# CS Local search

### Outline

1. Export model
2. Run large-batch inference of code embeddings, write to CSV.
3. Load code embeddings into nmslib search index.
4. Using tf.Eager, perform inference for a query in notebook.
5. Search that query embedding against the search index, listing hits in notebook.


### Use tf.Eager

This will be far slower in part because for now I'm not able to use batch sizes > 1 (for what ever reason). But - I know this will for sure work. And it will probably take less than like 5min to compute embeddings for like 10k examples.... 200 takes about 10-20s... ok so more like 15min.... an index of 3k examples in 5min... so maybe could build an index using a set of things that are or aren't known to go together, e.g. two very distinct codebases instead of a random sampling of all... maybe just use the t2t library?...

In [1]:

import numpy as np

import functools

import tensorflow as tf

from tensor2tensor.data_generators import problem
from tensor2tensor.layers import common_layers
from tensor2tensor.models import transformer
from tensor2tensor.utils import registry
from tensor2tensor.utils import t2t_model
from tensor2tensor.models.transformer import Transformer

from tensor2tensor.models.transformer import transformer_base

from tensorflow.contrib.eager.python import tfe
tfe.enable_eager_execution()
Modes = tf.estimator.ModeKeys


from tk.models import similarity_transformer
from tk.data_generators import function_docstring

import numpy as np; np.random.seed(0)
import matplotlib.pyplot as plt
import seaborn as sns; sns.set()
%matplotlib inline


Instructions for updating:
Use the retry module or similar alternatives.


In [2]:

mp_constrained_embedding = function_docstring.GithubConstrainedEmbedding()
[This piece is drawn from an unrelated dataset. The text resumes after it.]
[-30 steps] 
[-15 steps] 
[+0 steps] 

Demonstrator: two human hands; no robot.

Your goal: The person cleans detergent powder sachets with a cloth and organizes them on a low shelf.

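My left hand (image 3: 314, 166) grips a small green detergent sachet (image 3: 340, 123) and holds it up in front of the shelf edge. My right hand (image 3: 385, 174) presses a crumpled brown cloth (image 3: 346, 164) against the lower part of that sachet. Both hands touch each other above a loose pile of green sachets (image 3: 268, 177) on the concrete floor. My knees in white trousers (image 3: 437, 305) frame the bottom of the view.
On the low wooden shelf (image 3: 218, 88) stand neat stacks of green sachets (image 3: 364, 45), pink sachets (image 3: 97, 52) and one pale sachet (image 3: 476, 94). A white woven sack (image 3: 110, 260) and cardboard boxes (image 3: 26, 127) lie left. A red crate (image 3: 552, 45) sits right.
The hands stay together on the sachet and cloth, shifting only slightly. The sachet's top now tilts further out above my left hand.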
data_dir = "/mnt/nfs-east1-d/data"

hparams = similarity_transformer.similarity_transformer_tiny()
hparams.data_dir = data_dir

p_hparams = mp_constrained_embedding.get_hparams(hparams)
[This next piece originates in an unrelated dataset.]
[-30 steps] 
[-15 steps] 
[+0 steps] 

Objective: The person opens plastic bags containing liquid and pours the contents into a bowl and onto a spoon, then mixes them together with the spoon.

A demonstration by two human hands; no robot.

model = similarity_transformer.ConstrainedEmbeddingTransformer(
    hparams, tf.estimator.ModeKeys.PREDICT, p_hparams
)

# Get the encoders from the problem
encoders = mp_constrained_embedding.feature_encoders(data_dir)
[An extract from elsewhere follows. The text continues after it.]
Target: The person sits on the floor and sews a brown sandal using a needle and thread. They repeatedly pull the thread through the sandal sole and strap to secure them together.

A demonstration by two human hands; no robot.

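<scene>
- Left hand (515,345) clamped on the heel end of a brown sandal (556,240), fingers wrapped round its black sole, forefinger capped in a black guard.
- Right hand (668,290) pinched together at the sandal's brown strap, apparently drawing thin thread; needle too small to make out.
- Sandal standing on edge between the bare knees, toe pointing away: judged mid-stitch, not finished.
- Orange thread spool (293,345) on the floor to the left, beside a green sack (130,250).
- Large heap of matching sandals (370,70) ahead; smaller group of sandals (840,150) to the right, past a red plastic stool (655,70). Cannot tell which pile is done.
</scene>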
# Setup helper functions for encoding and decoding
def encode(input_str, output_str=None):
  """Input str to features dict, ready for inference"""
  inputs = encoders["inputs"].encode(input_str) + [1]  # add EOS id
  batch_inputs = tf.reshape(inputs, [1, -1, 1])  # Make it 3D.
  return {"inputs": batch_inputs}

def decode(integers):
  """List of ints to str
  
  For decoding an integer encoding to its string representation,
  not for decoding an embedding vector into the same.
  """
  integers = list(np.squeeze(integers))
  if 1 in integers:
    integers = integers[:integers.index(1)]
  return encoders["inputs"].decode(np.squeeze(integers))

batch_size = 1
train_dataset = mp_constrained_embedding.dataset(Modes.PREDICT, data_dir)
train_dataset = train_dataset.repeat(None).batch(batch_size)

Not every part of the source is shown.